本方案旨在評估鎮靜水平對危重症患者的影響,而不考慮潛在疾病,以評估鎮靜的有益和有害影響。主要結果將是全因死亡率,次要結果將是嚴重的不良事件,不良神經結局和譫妄。

這個協議有很多優點。預定義的方法基於PRISMA-P指南,用於報告評估醫療幹預措施的係統審查、GRADE、TSA和Jakobsen建議的八步評估為了在係統綜述中更好地驗證元分析結果。58 62 63因此,該協議同時考慮了隨機錯誤的風險和係統錯誤的風險。

我們的協議也有一些限製。主要的限製是我們將包括各種類型的鎮靜藥物,不同的鎮靜藥物可能對結果有不同的影響。另一個限製是,我們將包括各種類型的參與者,而不考慮他們的潛在狀況,而且根據參與者的情況,鎮靜可能對他們產生不同的影響。為了盡量減少這些限製,我們計劃仔細評估臨床和統計異質性,包括幾個亞組分析,但必須認識到,這些亞組分析可能是不夠有力的。在解釋我們的結果時,我們會仔細考慮這一點。另一個限製是大量的比較,這增加了家庭錯誤的風險。為了盡量減少這一限製,我們根據主要和次要結果的總數調整了我們的顯著性閾值。然而,我們沒有根據大量的亞組分析調整我們的顯著性閾值。在解釋我們的結果時,第一類錯誤的重大風險也會被考慮在內

道德和傳播

由於不包括患者個人數據,因此不需要正式的批準或倫理審查。這一係統審查的結果將通過發表在一個領先的同行評審期刊上傳播。

倫理語句

病人同意發表

參考文獻

補充材料

腳注

  • 貢獻者AC設計了這項研究並編寫了協議。JHo、MSk、JHä、TM、NN和JJ參與了研究的總體設計並編輯了協議。MSa、AA、MR、AD和CD參與了協議的編輯。

  • 資金作者們還沒有從任何公共、商業或非營利部門的資助機構為這項研究宣布具體的資助。

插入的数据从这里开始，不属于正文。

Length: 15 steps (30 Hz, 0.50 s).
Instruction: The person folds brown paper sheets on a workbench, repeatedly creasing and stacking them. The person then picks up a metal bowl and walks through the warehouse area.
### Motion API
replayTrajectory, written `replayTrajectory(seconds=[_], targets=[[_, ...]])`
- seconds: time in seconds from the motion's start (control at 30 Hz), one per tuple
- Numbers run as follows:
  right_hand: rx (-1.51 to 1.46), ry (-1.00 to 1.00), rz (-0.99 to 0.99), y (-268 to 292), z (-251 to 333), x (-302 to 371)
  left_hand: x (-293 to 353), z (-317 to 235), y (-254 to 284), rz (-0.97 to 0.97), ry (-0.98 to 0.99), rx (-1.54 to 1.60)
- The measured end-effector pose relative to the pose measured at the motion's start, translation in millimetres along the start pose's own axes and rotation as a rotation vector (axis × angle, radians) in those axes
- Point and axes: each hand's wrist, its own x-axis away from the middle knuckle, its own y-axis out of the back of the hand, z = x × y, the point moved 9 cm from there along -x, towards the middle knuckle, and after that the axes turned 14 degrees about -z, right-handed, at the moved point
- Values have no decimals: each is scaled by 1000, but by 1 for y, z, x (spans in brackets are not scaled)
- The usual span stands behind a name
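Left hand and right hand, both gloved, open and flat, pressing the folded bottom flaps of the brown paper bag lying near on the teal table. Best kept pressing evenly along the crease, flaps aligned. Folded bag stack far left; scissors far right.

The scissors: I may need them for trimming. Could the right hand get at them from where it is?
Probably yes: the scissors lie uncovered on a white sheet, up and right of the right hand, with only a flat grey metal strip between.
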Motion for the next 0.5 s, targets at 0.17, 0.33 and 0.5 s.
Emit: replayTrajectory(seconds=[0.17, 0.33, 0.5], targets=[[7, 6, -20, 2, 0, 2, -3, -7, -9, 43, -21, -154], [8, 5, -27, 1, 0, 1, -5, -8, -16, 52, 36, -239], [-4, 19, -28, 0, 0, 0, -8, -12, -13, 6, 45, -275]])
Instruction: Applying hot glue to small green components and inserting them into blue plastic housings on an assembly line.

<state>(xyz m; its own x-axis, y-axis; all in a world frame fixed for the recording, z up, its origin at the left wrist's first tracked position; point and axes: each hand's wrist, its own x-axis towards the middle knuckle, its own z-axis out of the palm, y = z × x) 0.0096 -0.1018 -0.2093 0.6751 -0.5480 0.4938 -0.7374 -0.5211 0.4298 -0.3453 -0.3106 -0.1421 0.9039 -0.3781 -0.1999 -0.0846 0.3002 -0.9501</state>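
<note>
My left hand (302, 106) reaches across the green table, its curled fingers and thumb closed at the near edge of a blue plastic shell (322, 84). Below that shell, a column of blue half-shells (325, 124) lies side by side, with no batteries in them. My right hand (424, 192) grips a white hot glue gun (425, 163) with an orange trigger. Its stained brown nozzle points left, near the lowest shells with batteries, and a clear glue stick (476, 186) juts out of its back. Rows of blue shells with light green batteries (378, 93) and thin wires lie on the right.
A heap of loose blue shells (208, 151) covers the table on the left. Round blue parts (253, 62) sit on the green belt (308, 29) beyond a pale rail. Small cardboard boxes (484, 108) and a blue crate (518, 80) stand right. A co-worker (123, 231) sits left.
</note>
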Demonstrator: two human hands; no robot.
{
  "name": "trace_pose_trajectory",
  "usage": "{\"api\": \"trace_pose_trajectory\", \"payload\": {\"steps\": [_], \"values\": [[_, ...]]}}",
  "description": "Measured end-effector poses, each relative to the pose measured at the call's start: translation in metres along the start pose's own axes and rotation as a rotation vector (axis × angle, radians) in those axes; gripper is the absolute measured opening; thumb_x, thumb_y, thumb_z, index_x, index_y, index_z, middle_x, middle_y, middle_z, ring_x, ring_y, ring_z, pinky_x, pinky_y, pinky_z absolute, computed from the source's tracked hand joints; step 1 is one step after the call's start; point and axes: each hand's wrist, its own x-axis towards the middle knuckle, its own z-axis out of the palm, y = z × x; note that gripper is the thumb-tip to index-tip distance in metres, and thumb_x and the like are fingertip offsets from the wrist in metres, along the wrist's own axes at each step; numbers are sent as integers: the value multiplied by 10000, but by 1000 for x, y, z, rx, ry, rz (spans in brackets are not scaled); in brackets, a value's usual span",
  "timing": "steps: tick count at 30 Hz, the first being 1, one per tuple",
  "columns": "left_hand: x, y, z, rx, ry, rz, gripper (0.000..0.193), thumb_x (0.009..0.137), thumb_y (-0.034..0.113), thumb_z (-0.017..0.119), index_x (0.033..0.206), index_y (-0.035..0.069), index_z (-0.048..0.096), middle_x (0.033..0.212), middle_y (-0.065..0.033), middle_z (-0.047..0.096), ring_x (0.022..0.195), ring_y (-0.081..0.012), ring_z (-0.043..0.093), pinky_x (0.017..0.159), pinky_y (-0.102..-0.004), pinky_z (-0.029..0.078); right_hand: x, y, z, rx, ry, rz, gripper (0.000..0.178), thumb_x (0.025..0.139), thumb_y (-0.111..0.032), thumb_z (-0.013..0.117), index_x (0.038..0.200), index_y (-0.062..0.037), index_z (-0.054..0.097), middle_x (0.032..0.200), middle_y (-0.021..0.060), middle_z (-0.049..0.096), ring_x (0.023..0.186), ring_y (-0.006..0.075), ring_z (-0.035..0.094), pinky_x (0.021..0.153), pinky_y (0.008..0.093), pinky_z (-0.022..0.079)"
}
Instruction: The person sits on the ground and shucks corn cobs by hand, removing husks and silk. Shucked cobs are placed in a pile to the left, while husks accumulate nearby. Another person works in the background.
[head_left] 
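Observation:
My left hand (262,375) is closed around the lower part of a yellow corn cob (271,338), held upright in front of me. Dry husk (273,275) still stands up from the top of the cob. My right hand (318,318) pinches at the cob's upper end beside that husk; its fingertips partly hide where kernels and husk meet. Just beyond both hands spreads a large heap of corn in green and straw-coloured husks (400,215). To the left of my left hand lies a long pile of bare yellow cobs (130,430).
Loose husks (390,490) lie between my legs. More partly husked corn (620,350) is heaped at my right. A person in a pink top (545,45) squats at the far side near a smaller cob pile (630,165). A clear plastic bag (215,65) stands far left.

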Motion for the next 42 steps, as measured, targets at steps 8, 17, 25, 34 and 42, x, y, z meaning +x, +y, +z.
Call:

  • 相互競爭的利益所有作者已在www.icmje.org/coi_disclosure.pdf上完成ICMJE統一披露表,並聲明:MR聲明他的機構在過去36個月內獲得了澳大利亞國家衛生和醫學研究委員會、醫學研究未來基金、皇家布裏斯班和婦女醫院研究基金會的資助。MR還收到了新西蘭北部地區高級法院政府提供的專家證詞費用,作為DSMB成員進行冷儲存血小板試驗的費用(< 3000新西蘭元),他的妻子在ETF中有股票投資,其中包括生物醫學股票。JHä聲明在不久的將來將與Paion簽訂谘詢費合同,由Paion支付的谘詢費將支付給機構,並支持參加Paion的董事會會議。JHä還在斯堪的納維亞麻醉學和重症監護學會的教育委員會中扮演角色,並在獵戶座製藥公司中持有少量股票。MSk獲得了芬蘭研究院的研究補助金,並為BARD Medical(愛爾蘭)獲得了演講酬金。所有其他作者聲明無利益衝突。

  • 患者和公眾的參與患者和/或公眾未參與本研究的設計、實施、報告或傳播計劃。

  • 來源和同行評審不是委托;外部同行評議。

  • 補充材料本內容由作者提供。它沒有經過BMJ出版集團有限公司(BMJ)的審查,也可能沒有經過同行評審。討論的任何意見或建議僅僅是那些作者(s)和不被BMJ認可。BMJ放棄從放在內容上的任何依賴產生的所有責任和責任。如果內容包含任何翻譯材料,BMJ不保證翻譯的準確性和可靠性(包括但不限於當地法規、臨床指南、術語、藥品名稱和藥物劑量),並且不對翻譯和改編或其他原因引起的任何錯誤和/或遺漏負責。